– Мне больно, – стонала Полина. – Пустите!
– Женюсь! – бормотал он. – Женюсь завтра утром! Даю тебе слово!
Она задохнулась, и вдруг ее пальцы запутались в шерсти, так, словно учитель был не человеком, а мокрой овчиной. Когда же она оказалась на липком, нагретом полу, то все сразу исчезло. Была только боль и такой острой силы, что, кроме нее, ничего не осталось. Она укусила себя за запястье, боясь, что кричит, но она не кричала. Какое-то время прошло. Но какое? Из тела ее, как из глины, весь красный, трясущийся весь, поднимался Назаров. Лицо его было в разводах и ссадинах.

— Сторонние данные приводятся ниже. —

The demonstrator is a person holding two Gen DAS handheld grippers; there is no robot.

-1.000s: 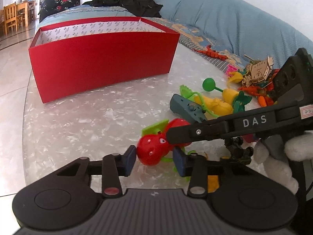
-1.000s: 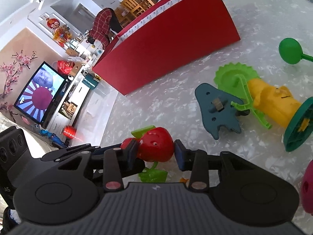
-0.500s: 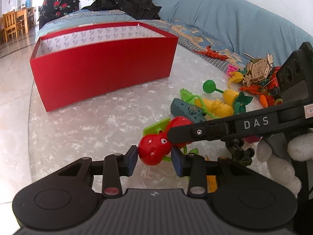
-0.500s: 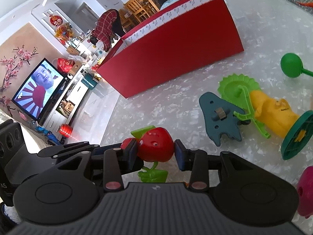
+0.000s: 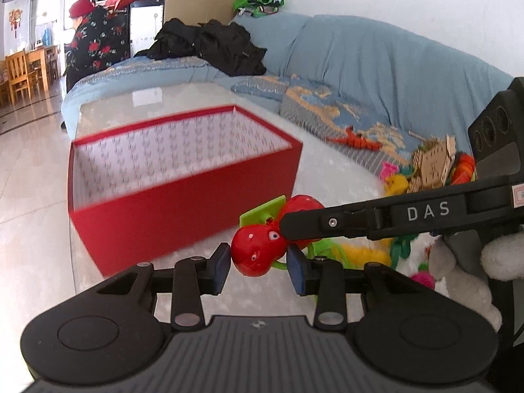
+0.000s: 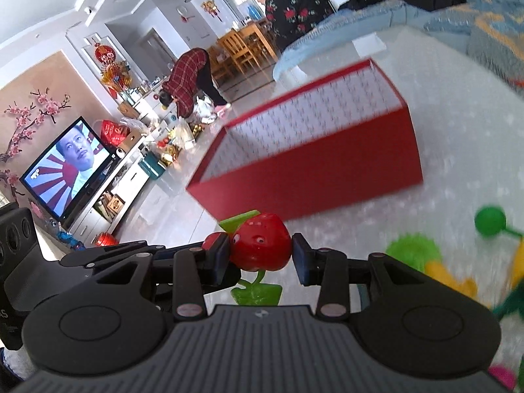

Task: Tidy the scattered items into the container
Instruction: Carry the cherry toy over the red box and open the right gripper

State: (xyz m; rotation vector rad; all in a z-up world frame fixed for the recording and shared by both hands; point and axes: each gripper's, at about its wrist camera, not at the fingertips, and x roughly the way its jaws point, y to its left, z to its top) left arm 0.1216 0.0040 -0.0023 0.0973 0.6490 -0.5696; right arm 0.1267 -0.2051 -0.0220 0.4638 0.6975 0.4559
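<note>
- Red cherry toy [image 5: 257, 253] w/ two round heads + green leaf, held off the table [image 5: 196, 255] by both grippers at once.
- Left gripper [image 5: 258, 262]: blue pads clamped on the near cherry head, one pad each side.
- Right gripper [image 6: 260, 255]: pads clamped on the other head, seen in right wrist view; green stem + leaf base hang below the jaws.
- In left wrist view the right gripper's finger crosses in from the right, over the far head.
- Red box [image 5: 183, 203], open top, patterned white lining, sits on the table far-left of the toy; nothing seen inside.
- Toy is near the box's right front corner, apart from it, not over the opening.
- Toy pile [image 5: 425, 170] at right: yellow + green bits, wooden model; blurred.
- Green ball-on-stick toy [image 6: 489, 221] on table at right, in right wrist view.
- Blue sofa [image 5: 376, 75] behind the table, black clothes [image 5: 213, 46] heaped on it.
</note>
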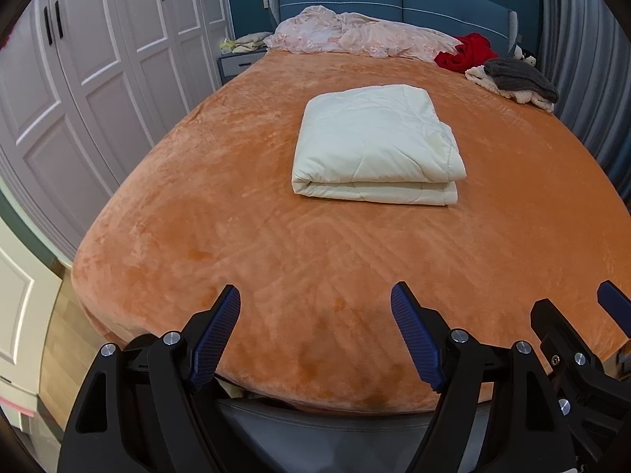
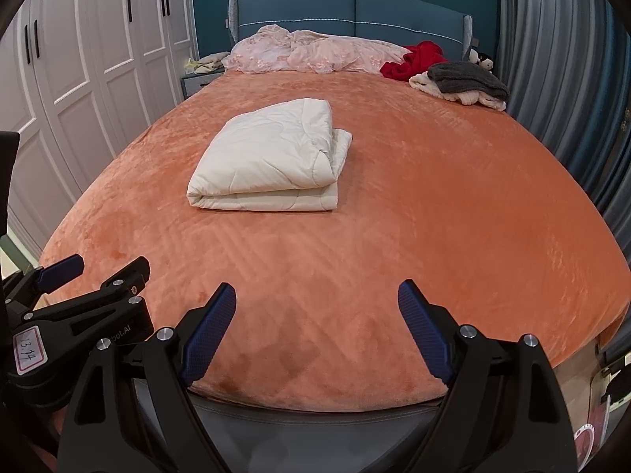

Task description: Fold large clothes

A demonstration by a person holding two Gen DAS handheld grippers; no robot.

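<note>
A cream quilt lies folded into a thick, squared bundle in the middle of the bed, its layered edges facing the foot, where both grippers hang. By the look of it the folding is done or nearly so: the bundle sits flat and tidy, with only one lower layer jutting out along its right side.

The left gripper and the right gripper hover side by side over the foot of the bed, fingers spread wide and holding nothing. Held back like this, they appear to be clear of the work, with both cameras given a full view of the bundle. The quilt lies well beyond the fingers toward the headboard, apart from them, a stretch of bare orange cover between; from the left gripper it sits straight ahead and a little right, from the right gripper ahead and to the left.

Behind the quilt, against the headboard, a pink duvet is heaped unfolded. To the quilt's far right a red garment and a grey and cream pile wait, perhaps the next pieces to be folded.
</note>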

Полина осталась лежать. Он же, жалкий, упал прямо в кресло и замер в тревоге. Он видел себя в кандалах, за решеткой, сквозь прутья которой сквозили то Майка с Аглайкой и Софочкой, младшей, то Нюся, жена, то какие-то люди, которые вынесли свой приговор, и жить ему месяц осталось, не дольше.
– Вставайте, – сказал он, трясясь. – Что лежать-то?
Полина с трудом поднялась и прикрыла свою обнаженную грудь рваным фартуком. Назаров вдруг встал на колени.
– Полина! – он вскрикнул мучительно. – Ведь расстреляют! Клянусь вам Аллахом! Как только вы скажете им, что я сделал…
– Кому я скажу? – прошептала Полина.
– Кому? Я не знаю, кому! Прокурору.
– Да я никому не скажу. Ни за что, – сказала она.
Он понял, что это все так вот и будет: не скажет она никому, ни за что. И прежняя властность зажглась в его взоре.
– Не скажете? Вот хорошо! Я уж думал… Любовь, это… знаете… Землетрясенье… – забормотал Олег Мухтарович и вдруг суетливо подбежал к шкафу, вытащил оттуда большой женский шарф и ловко набросил на плечи Полины. – Сейчас никого в школе нет. Хотите такси? Я вызову мигом, и вас довезут…
– Не нужно, – сказала Полина и вышла.
В уборной на первом этаже стояла девушка из параллельного класса, Леля Мартынова, дочка одного из многочисленных наших космонавтов, которых, как птиц, выпускают в небо, и их там становится больше и больше.
Странный облик вошедшей Полины приковал ее внимание.
– Ты что? Как сама не своя? – спросила участливо Леля Мартынова.
– Я? Нет. Я в порядке, – сказала Полина.
– Какой же порядок? Ты вся в синяках, – заметила Леля.
Быстрая, как молния, догадка осветила ее заурядное лицо.
– Ты с парнем своим? Упросил? Ты дала? Они ведь такие: не дашь, так и все. Уж лучше давать, а то просто как звери…
– Какой еще парень? – вздохнула Полина.
– А как же синяк? И нога вон в крови!
– Послушай: оставь! Что тебе? Ну, зачем? – отмахнулась Полина.
И Леля ушла. Как только за нею захлопнулась дверь, Полина на полную мощность открыла тугой медный кран и припала к холодной струе, как собаки в жару, к воде припадая, лакают ее, пока не напьются до изнеможенья.